La motivation des arrêts d'assises fait l'objet de débats de longue date. Il convient de rappeler, à titre liminaire, que la Cour de cassation a jugé, le 5 octobre 2009, que l'absence de motivation des arrêts d'assises ne constitue pas un vice de procédure. La Cour de cassation estime en effet que l'ensemble des réponses que les magistrats et jurés donnent, en leur âme et conscience, aux questions qui leur sont posées, tient lieu de motifs aux arrêts de la cour d'assises statuant sur l'action publique.
Dès lors que sont assurés l'information préalable sur les charges fondant l'accusation, le libre exercice des droits de la défense et la garantie de l'impartialité des juges, les exigences de la Convention européenne des droits de l'homme relatives au droit à un procès équitable sont satisfaites. Cette interprétation est conforme à la jurisprudence de la Cour européenne des droits de l'homme, qui n'a jamais condamné le système français de la cour d'assises.
Dans un arrêt « Taxquet contre Belgique » du 13 janvier 2009, la Cour européenne a certes jugé que l'absence de motivation d'un arrêt rendu par une cour d'assises belge constituait une violation du droit à un procès équitable garanti par l'article 6 de la Convention européenne de sauvegarde des droits de l'homme. Cependant, cette affaire a fait l'objet d'un nouvel examen par la Grande chambre de la Cour le 21 octobre 2009 ; et le 16 novembre 2010, la Cour européenne des droits de l'homme a rendu son arrêt et condamné la Belgique.
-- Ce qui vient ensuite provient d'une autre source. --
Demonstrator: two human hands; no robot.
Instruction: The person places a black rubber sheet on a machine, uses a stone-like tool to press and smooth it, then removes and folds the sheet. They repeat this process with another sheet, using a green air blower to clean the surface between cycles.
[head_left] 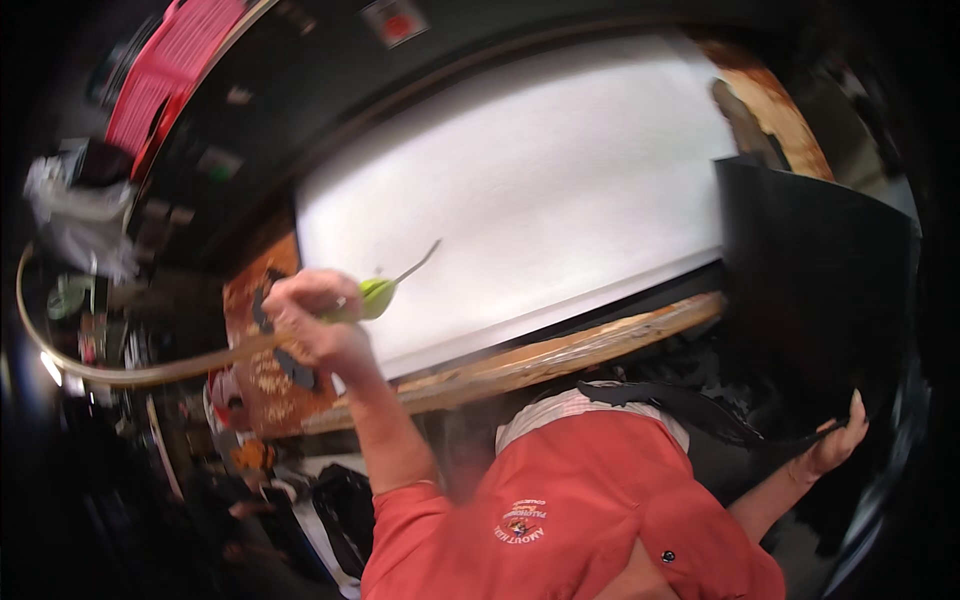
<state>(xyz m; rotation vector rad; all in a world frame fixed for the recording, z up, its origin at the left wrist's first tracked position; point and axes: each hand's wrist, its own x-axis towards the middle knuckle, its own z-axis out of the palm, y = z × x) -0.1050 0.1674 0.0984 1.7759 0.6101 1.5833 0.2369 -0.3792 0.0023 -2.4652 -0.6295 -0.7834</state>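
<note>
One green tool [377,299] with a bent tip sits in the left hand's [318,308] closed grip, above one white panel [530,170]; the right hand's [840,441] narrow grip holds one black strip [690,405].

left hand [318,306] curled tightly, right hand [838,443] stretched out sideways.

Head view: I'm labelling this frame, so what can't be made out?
All in the head view:
Left hand: motion blur hides its exact grip on the green tool.
Black strip by the right hand: darkness hides whether it joins the black sheet.
Lower-left clutter: dark, blurred.
</note>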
La Cour de Strasbourg a cependant affirmé que la Convention n'impose pas que les jurés donnent les raisons de leur décision. L'article 6 de la Convention européenne des droits de l'homme ne s'oppose pas à ce qu'un accusé soit jugé par un jury populaire, même dans le cas où son verdict n'est pas motivé, dès lors qu'il bénéficie de garanties procédurales lui permettant de comprendre le verdict qui a été rendu. Cet arrêt n'a donc pas pour effet de remettre en cause le système français de la cour d'assises.
Le Conseil constitutionnel a, quant à lui, été saisi d'une question prioritaire de constitutionnalité portant sur l'absence de motivation des arrêts d'assises. Cette affaire a été examinée le 15 mars par le Conseil constitutionnel, qui a mis sa décision en délibéré au 1er avril.
Lors de l'audience devant le Conseil constitutionnel, le Gouvernement a fait valoir que le mode spécifique de motivation des arrêts d'assises sous forme de réponses à des questions n'est contraire ni à la Constitution ni aux grands principes issus du droit européen, en raison des nombreuses garanties qui entourent la procédure criminelle, à savoir l'instruction obligatoire de l'affaire, le résumé des éléments à charge et à décharge dans l'ordonnance de mise en accusation lue à l'audience, la possibilité de récuser les jurés, l'oralité des débats et la possibilité d'interjeter appel. L'addition de ces garanties permet à l'accusé de comprendre les raisons qui ont conduit à sa condamnation.
Au vu de ces éléments et sous réserve de la décision à venir du Conseil constitutionnel, une adaptation de notre procédure pourrait certes être envisagée, mais aucune norme interne ou supranationale n'impose de modifier le dispositif actuel. Considérant que l'initiative prise par le président de la cour d'assises du Pas-de-Calais était contraire à l'état du droit, le procureur général près la cour d'appel de Douai a interjeté appel de l'arrêt d'acquittement, une juridiction ne pouvant ainsi créer de nouvelles règles de procédure pénale sans enfreindre le principe de l'égalité entre les citoyens et surtout ignorer la règle de séparation des pouvoirs.